Each line below has to be output exactly, from first to last.

Material provided

---------------

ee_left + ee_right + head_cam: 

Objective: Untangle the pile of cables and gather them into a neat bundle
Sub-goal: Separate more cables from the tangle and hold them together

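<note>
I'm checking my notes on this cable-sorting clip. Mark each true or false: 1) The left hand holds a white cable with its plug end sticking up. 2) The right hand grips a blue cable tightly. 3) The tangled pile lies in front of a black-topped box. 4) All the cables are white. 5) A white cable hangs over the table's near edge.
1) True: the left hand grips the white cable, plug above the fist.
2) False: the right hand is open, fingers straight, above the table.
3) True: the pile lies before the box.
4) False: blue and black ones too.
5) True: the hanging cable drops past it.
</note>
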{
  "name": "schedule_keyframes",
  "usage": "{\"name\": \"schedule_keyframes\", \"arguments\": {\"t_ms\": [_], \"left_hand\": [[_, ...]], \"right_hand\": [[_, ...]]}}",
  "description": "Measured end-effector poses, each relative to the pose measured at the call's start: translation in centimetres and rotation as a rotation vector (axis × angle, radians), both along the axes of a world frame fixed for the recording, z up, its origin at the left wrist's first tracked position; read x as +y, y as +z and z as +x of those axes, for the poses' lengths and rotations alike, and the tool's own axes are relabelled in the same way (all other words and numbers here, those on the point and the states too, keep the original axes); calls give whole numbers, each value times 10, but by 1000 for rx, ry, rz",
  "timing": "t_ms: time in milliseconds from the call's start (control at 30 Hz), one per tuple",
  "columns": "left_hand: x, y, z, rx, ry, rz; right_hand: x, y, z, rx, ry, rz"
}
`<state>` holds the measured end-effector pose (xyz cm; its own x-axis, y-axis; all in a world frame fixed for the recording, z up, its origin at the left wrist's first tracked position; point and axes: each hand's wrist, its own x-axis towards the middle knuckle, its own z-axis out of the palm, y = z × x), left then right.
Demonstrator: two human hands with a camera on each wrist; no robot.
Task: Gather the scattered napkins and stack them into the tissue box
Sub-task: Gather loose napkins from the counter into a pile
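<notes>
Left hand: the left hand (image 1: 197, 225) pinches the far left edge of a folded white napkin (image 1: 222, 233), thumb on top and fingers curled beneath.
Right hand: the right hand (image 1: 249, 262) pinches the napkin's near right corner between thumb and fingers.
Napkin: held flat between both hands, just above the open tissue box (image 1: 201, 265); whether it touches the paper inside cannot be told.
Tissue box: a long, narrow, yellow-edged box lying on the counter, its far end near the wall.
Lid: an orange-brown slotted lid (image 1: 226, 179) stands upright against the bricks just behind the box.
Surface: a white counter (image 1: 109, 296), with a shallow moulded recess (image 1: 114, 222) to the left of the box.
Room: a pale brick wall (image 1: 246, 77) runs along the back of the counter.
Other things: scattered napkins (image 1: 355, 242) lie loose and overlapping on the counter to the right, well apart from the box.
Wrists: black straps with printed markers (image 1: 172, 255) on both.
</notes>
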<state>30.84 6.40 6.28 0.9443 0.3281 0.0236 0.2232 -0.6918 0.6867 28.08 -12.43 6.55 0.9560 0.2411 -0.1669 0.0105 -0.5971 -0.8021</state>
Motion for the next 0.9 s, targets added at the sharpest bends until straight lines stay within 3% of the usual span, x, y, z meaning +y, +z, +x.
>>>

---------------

Response box
ee_left + ee_right + head_cam: 

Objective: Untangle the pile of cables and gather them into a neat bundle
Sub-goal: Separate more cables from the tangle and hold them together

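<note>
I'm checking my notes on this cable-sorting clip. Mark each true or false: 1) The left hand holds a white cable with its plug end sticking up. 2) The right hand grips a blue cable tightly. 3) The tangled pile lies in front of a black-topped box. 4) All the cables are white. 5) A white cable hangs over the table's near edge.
1) True: the left hand grips the white cable, plug above the fist.
2) False: the right hand is open, fingers straight, above the table.
3) True: the pile lies before the box.
4) False: blue and black ones too.
5) True: the hanging cable drops past it.
</note>
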{
  "name": "schedule_keyframes",
  "usage": "{\"name\": \"schedule_keyframes\", \"arguments\": {\"t_ms\": [_], \"left_hand\": [[_, ...]], \"right_hand\": [[_, ...]]}}",
  "description": "Measured end-effector poses, each relative to the pose measured at the call's start: translation in centimetres and rotation as a rotation vector (axis × angle, radians), both along the axes of a world frame fixed for the recording, z up, its origin at the left wrist's first tracked position; read x as +y, y as +z and z as +x of those axes, for the poses' lengths and rotations alike, and the tool's own axes are relabelled in the same way (all other words and numbers here, those on the point and the states too, keep the original axes); calls give whole numbers, each value times 10, but by 1000 for rx, ry, rz",
  "timing": "t_ms: time in milliseconds from the call's start (control at 30 Hz), one per tuple",
  "columns": "left_hand: x, y, z, rx, ry, rz; right_hand: x, y, z, rx, ry, rz"
}
`<state>` holds the measured end-effector pose (xyz cm; its own x-axis, y-axis; all in a world frame fixed for the recording, z up, its origin at the left wrist's first tracked position; point and axes: each hand's wrist, its own x-axis towards the middle knuckle, its own z-axis out of the palm, y = z × x), left then right.
Demonstrator: two human hands with a camera on each wrist; no robot.
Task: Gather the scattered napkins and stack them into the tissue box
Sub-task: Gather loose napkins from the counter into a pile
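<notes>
Left hand: the left hand (image 1: 197, 225) pinches the far left edge of a folded white napkin (image 1: 222, 233), thumb on top and fingers curled beneath.
Right hand: the right hand (image 1: 249, 262) pinches the napkin's near right corner between thumb and fingers.
Napkin: held flat between both hands, just above the open tissue box (image 1: 201, 265); whether it touches the paper inside cannot be told.
Tissue box: a long, narrow, yellow-edged box lying on the counter, its far end near the wall.
Lid: an orange-brown slotted lid (image 1: 226, 179) stands upright against the bricks just behind the box.
Surface: a white counter (image 1: 109, 296), with a shallow moulded recess (image 1: 114, 222) to the left of the box.
Room: a pale brick wall (image 1: 246, 77) runs along the back of the counter.
Other things: scattered napkins (image 1: 355, 242) lie loose and overlapping on the counter to the right, well apart from the box.
Wrists: black straps with printed markers (image 1: 172, 255) on both.
</notes>
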<state>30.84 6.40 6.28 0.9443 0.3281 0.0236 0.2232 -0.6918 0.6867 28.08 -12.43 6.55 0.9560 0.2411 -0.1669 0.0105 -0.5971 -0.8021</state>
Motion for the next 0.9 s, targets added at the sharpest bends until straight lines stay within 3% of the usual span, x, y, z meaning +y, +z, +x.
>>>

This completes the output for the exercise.